Acclaimed Colorado restaurants unite under new group banner

Half Eaten Cookie Hospitality plans growth, starting with dessert shop

A handful of Colorado’s best-known restaurants by regional restaurateur Bryan Dayton are now part of a new parent company dubbed Half Eaten Cookie Hospitality.

The Boulder, Colo.-based company formed this week and includes acclaimed brands Oak at Fourteenth, Acorn, Brider, and Corrida. In the spring, a new dessert concept called Melted will join the portfolio when it opens at The Source. The culinary food hub, located in Denver’s revitalized River North Art District, or RiNo, neighborhood, is also home to Acorn restaurant.

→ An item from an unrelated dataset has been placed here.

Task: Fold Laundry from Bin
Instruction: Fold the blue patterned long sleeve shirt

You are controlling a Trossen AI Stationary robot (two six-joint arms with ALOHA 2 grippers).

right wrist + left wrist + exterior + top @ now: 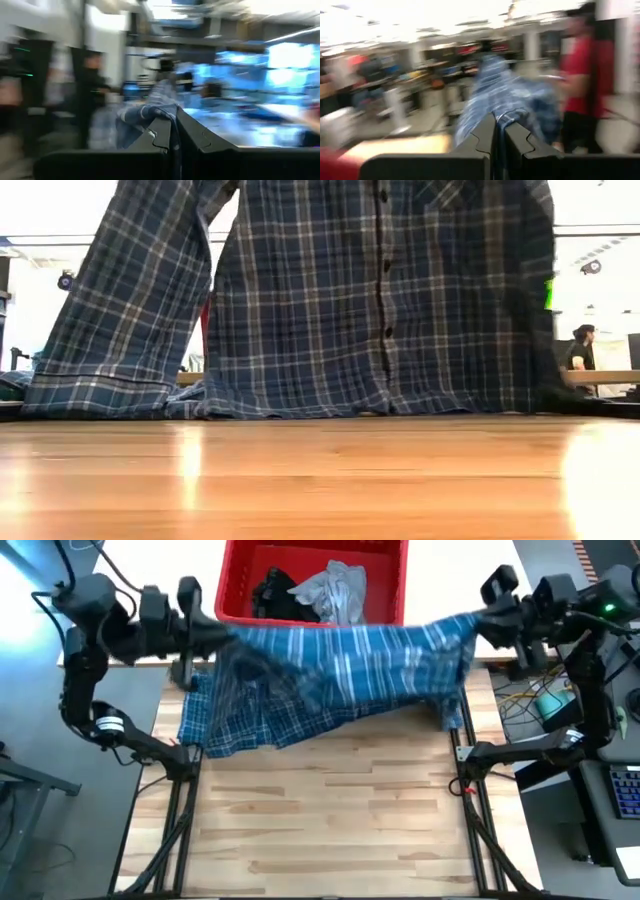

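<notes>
High view: the plaid shirt hangs stretched between the two grippers, just in front of the bin and partly over its near rim. The left gripper pinches one end of the shirt off the bin's near left corner; the right gripper pinches the other end off the bin's near right corner. From that held upper edge the cloth drapes down toward the table, its lower hem reaching the wood nearer the front than the bin. Inside the bin lie a grey T-shirt and, touching it on its left, a black garment.

In the low view the shirt fills the frame as a hanging sheet, button placket running down it, with the hem and one sleeve resting on the table. A person sits far behind.

Each wrist view shows that arm's fingers pressed together with a fold of plaid cloth caught between them: left, right. A person in a red top stands beyond the left one.
</notes>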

Dayton, founding partner of all four concepts, said corralling all the brands under one entity was the natural next step as he intends to grow the company.

Justin Lee Photography

Grilled razor clams at Acorn

“Being that the structure of each concept is different, I wanted to bind them together with continuity of an umbrella company,” he said.

Dayton opened Oak at Fourteenth in Boulder 10 years ago with no intention, at first, of opening other restaurant.

“I’m excited for this next chapter and to grow more concepts within the group,” said Dayton, majority owner of the four restaurants.

Steve Redzikowski

Ahi tuna salad at Oak at Fourteenth

The fifth concept, Melted, will feature a menu of house-made cookies and soft-serve ice cream for dine-in or takeout.

Acorn, popular for its seasonally driven wood-fired menu, is also preparing to expand at The Source where it has been located since 2013. It was one of the first culinary concepts to take a risk moving into the once-neglected neighborhood, which has since been hipster-ized by local developers.


Glazed donuts at Acorn

Over the next few months, Acorn will expand its footprint and undergo a minor décor makeover.

The new space will house a temperature-controlled wine room and a meat locker for dry-aged meats. The restaurant will also make some interior tweaks, including adding new tables, chairs and a larger open kitchen and bar area.